> Okay. I have NO IDEA why this works. If someone could enlighten me as
> to the math involved I'd appreciate it. First, a little background:
>
> The Euro symbol is unicode value 0x20AC.
That's most significant byte first, in UTF-16.
> UTF-8 encoding is a way of
> representing most unicode characters in two bytes,
err, no.
> and most latin
> characters in one byte.
UTF-8 is a way to transform the standard code points of a large, fixed
width encoding to a variable width encoding. For Unicode, the number of
octets (Octet is explicitly 8 bits, since byte is not necessarily 8 bits)
can vary between one and four. See RFC 2279:
http://www.ietf.org/rfc/rfc2279.txt
http://www.unicode.org/book/preview/ch02.pdf
Those two pages should clear your question up.

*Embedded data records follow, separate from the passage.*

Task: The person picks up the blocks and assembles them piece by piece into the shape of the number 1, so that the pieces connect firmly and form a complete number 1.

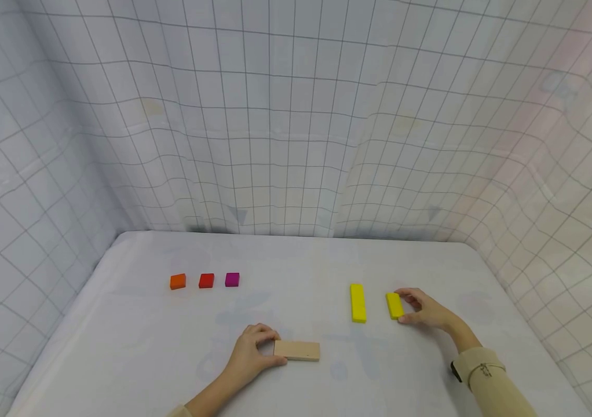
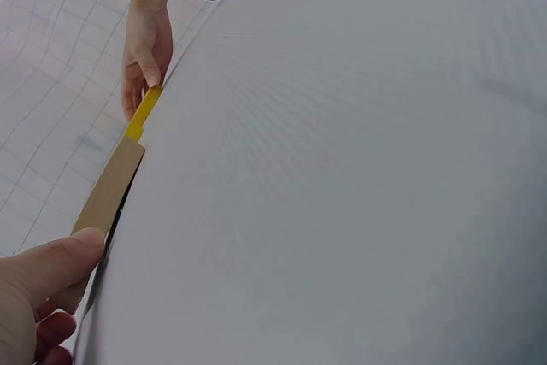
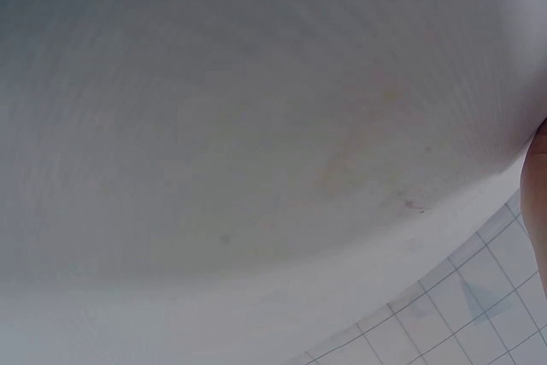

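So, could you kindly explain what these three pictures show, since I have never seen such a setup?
No machine: a person works bare-handed, wearing three cameras. The head view looks down on a white table. The left hand grips a plain wooden block; the right hand holds a short yellow block beside a longer yellow block. Orange, red and magenta blocks lie in a row. The left wrist view shows the wooden block edge-on; the right wrist view shows mostly table.

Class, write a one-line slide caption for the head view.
Left hand grips a plain wooden block; right hand holds a short yellow block.
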`<action>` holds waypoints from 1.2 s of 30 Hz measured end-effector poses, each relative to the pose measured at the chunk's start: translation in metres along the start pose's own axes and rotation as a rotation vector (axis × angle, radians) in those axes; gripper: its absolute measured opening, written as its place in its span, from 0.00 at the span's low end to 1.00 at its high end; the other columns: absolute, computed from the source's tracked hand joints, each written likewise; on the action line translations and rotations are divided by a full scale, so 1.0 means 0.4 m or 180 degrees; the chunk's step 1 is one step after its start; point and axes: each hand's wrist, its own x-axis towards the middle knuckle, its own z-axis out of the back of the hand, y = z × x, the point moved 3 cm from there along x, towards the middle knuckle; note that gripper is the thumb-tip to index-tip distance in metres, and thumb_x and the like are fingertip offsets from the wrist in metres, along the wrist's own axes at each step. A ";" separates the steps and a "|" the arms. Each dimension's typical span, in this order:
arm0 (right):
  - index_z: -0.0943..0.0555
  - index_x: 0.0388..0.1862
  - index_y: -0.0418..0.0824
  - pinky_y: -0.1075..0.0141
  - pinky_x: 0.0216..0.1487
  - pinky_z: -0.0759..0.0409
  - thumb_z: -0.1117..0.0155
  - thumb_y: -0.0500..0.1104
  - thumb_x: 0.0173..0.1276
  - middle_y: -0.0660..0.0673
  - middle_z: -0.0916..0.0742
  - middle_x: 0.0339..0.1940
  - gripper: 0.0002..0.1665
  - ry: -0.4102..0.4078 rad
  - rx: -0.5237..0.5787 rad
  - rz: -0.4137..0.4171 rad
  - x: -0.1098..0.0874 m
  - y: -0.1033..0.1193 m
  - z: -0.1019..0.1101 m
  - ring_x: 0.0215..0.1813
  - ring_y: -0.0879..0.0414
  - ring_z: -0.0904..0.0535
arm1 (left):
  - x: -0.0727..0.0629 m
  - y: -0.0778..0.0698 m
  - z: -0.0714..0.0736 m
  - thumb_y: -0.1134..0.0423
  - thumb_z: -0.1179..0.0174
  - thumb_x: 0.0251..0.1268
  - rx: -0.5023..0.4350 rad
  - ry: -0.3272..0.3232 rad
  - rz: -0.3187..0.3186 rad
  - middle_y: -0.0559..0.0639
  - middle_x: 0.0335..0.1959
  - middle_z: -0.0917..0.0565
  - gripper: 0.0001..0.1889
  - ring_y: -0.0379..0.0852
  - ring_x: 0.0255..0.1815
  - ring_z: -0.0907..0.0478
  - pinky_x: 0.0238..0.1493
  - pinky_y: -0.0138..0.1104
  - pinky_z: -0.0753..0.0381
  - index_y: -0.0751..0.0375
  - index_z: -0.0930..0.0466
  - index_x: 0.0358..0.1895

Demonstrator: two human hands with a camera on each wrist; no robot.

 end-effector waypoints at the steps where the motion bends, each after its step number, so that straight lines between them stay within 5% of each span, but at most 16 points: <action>1: 0.36 0.63 0.36 0.46 0.62 0.43 0.29 0.48 0.52 0.35 0.31 0.61 0.43 0.0004 -0.0003 -0.0006 0.000 0.000 0.000 0.60 0.41 0.37 | -0.001 0.000 0.000 0.54 0.23 0.27 0.0030 -0.0008 -0.0034 0.33 0.32 0.24 0.18 0.38 0.39 0.31 0.44 0.35 0.30 0.47 0.19 0.28; 10: 0.36 0.62 0.35 0.44 0.61 0.43 0.28 0.47 0.52 0.34 0.32 0.60 0.42 0.0007 0.0041 0.0053 -0.003 0.003 0.001 0.59 0.41 0.37 | -0.003 0.006 -0.003 0.55 0.23 0.26 0.0235 -0.0041 -0.0258 0.35 0.31 0.25 0.19 0.39 0.37 0.32 0.41 0.34 0.31 0.49 0.21 0.27; 25: 0.32 0.58 0.32 0.49 0.58 0.36 0.26 0.46 0.48 0.39 0.25 0.51 0.41 -0.0141 0.0006 0.0173 0.005 0.001 0.002 0.52 0.46 0.31 | -0.004 0.005 -0.003 0.54 0.24 0.28 0.0283 -0.0012 -0.0279 0.35 0.32 0.25 0.19 0.39 0.37 0.32 0.42 0.35 0.32 0.49 0.22 0.29; 32: 0.31 0.56 0.31 0.58 0.52 0.30 0.27 0.44 0.49 0.42 0.23 0.44 0.38 -0.0226 -0.0011 0.0326 0.007 0.014 0.006 0.46 0.50 0.30 | -0.004 0.001 0.002 0.56 0.24 0.29 0.0241 0.0057 -0.0272 0.35 0.32 0.25 0.19 0.39 0.38 0.33 0.42 0.34 0.31 0.50 0.22 0.30; 36: 0.32 0.57 0.31 0.55 0.54 0.30 0.27 0.44 0.50 0.40 0.23 0.46 0.37 -0.0331 -0.0035 0.0422 0.011 0.031 0.005 0.47 0.48 0.29 | -0.004 0.002 0.004 0.58 0.24 0.31 0.0197 0.0124 -0.0245 0.34 0.32 0.25 0.18 0.38 0.38 0.33 0.42 0.34 0.31 0.49 0.22 0.30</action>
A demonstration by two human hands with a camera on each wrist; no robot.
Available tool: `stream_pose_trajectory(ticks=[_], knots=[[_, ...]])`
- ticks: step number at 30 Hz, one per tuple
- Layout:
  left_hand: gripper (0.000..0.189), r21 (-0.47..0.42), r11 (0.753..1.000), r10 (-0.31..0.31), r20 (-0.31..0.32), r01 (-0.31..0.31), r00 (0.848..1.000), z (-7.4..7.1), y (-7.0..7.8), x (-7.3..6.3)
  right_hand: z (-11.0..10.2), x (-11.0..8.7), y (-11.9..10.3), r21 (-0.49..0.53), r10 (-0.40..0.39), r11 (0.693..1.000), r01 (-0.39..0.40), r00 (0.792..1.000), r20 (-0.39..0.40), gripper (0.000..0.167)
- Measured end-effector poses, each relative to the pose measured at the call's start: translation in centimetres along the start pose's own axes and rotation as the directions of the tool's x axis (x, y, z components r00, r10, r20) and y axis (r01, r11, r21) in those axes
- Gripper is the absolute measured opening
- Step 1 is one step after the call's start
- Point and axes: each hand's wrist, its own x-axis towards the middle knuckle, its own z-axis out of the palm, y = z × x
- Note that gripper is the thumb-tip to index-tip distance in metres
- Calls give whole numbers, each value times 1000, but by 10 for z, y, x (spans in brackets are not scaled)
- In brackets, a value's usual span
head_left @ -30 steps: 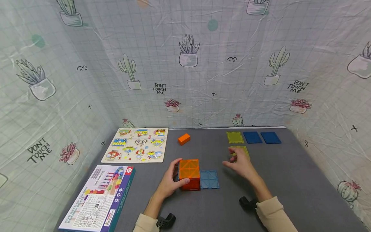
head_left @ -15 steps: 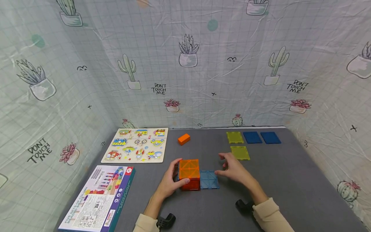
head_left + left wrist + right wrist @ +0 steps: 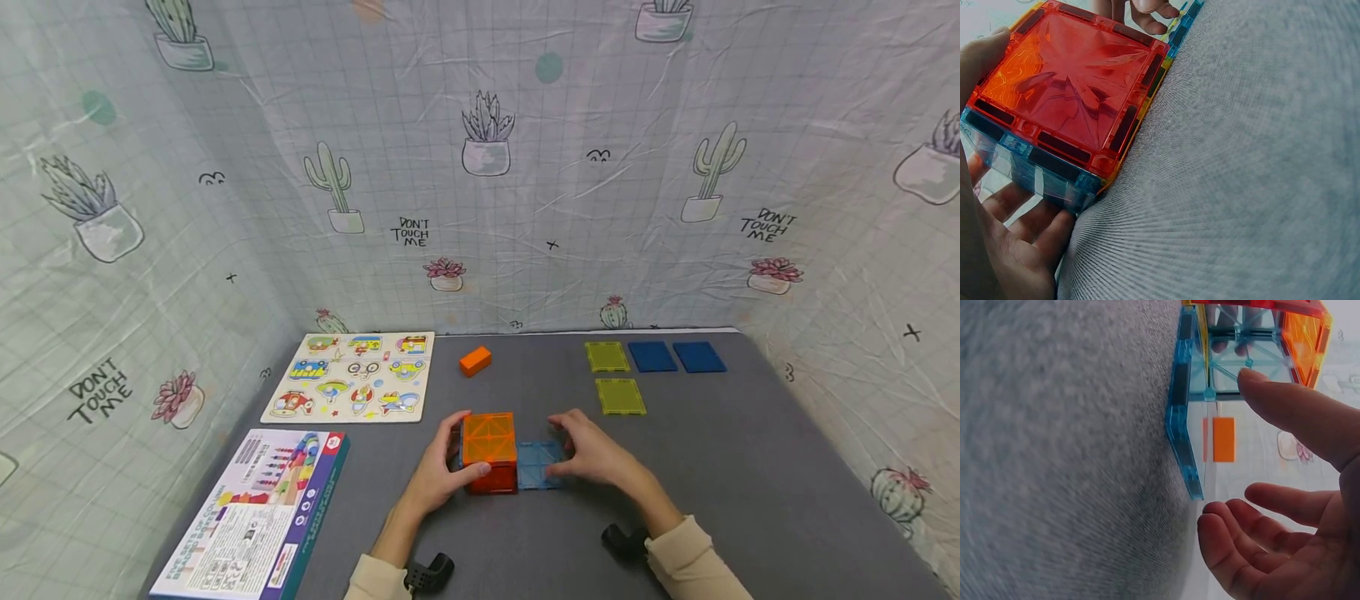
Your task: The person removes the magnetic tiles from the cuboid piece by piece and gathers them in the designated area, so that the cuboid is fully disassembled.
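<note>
A small cube built of see-through magnetic tiles stands on the grey table, orange on top and red at the front. My left hand grips it from the left, thumb at the front top edge; the left wrist view shows its red face and blue side. Flat against the cube's right side lies a light blue tile. Over that tile's right edge is my right hand, thumb and fingers spread apart. Its thumb appears above the tile in the right wrist view, with nothing pinched.
Two yellow tiles and two dark blue tiles lie at the back right. An orange block sits behind the cube. To the left are a wooden picture puzzle board and a flat printed box. Printed cloth walls surround the table.
My right hand has come from beside the near yellow tile, leftward and toward me, to the light blue tile. The left hand and the cube have stayed put.
</note>
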Motion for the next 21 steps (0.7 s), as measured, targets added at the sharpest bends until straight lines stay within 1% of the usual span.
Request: stream_pose_trajectory(ticks=[5, 9, 13, 21], knots=[[79, -1, 1000, -9, -5, 9, 1000, 0, 1, 0, 5, -2, -4, -8, -17, 1000, 18, 998, 59, 83], [79, 1, 1000, -8, -7, 8, 1000, 1, 2, 0, 8, -2, -8, -3, 9, 1000, -9, 996, 93, 82], [79, 5, 1000, -4, -6, 4, 1000, 1, 1, 0, 10, -2, -9, -8, 24, 1000, -24, 995, 102, 80], [78, 14, 1000, -6, -12, 6, 1000, 1, 1, -1, 11, -2, -7, -27, 10, 1000, -8, 995, 97, 78]])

> The only way I have found to insert a euro symbol into the database
> from the command line psql client is this:
>
> INSERT INTO mytable VALUES('\342\202\254');
>
> I don't know why this works. In hex, those octal values are:
> E2 82 AC
That's UTF-8.
> I don't know why my "20" byte turned into two bytes of E2 and 82.
In the conversion from UTF-16 to UTF-8. (You converted it, right?)
> Furthermore, I was under the impression that a UTF-8 encoding of the
> Euro sign only took two bytes.
Let's see. From a table on the RFC page, I note that 0x00 to 0x7f fit in
one octet, 0x0080 to 0x07ff fits in two, and 0x0800 to 0xffff fits in
three. 0x20ac is definitely greater than 0x07ff.
> Corroborating this assumption, upon
> dumping that table with pg_dump and examining the resultant file in
> a hex editor, I see this in that character position: AC 20
That's called looking at a UTF-16 character as if it were an integer on
a byte-backwards, I mean, least-significant byte first CPU. (See "Byte
Order Mark" in the unicode.org link I pasted in above.
> Furthermore, according to the psql online documentation and man page:
> "Anything contained in single quotes is furthermore subject to C-like
> substitutions for \n (new line), \t (tab), \digits, \0digits, and
> \0xdigits (the character with the given decimal, octal, or hexadecimal
> code)."
I'm having trouble finding that page. Do you have a URL for it? (But,
then again, I might not be the person to ask this question. It seems
like I saw something about it somewhere, maybe it's in the list archives
or something.)
> Those digits *should* be interpreted as decimal digits, but they aren't.
> The man page for psql is either incorrect, or the implementation is
> buggy.
>
> It's worth noting that the field I'm inserting into is an SQL_ASCII
> field, and I'm reading my UTF-8 string out of it like this, via JDBC:
>
> String value = new String( resultset.getBytes(1), "UTF-8");
>
> Can anyone help me make sense of this mumbo jumbo?
HTH
--
Joel Rees <joel@alpsgiken.gr.jp>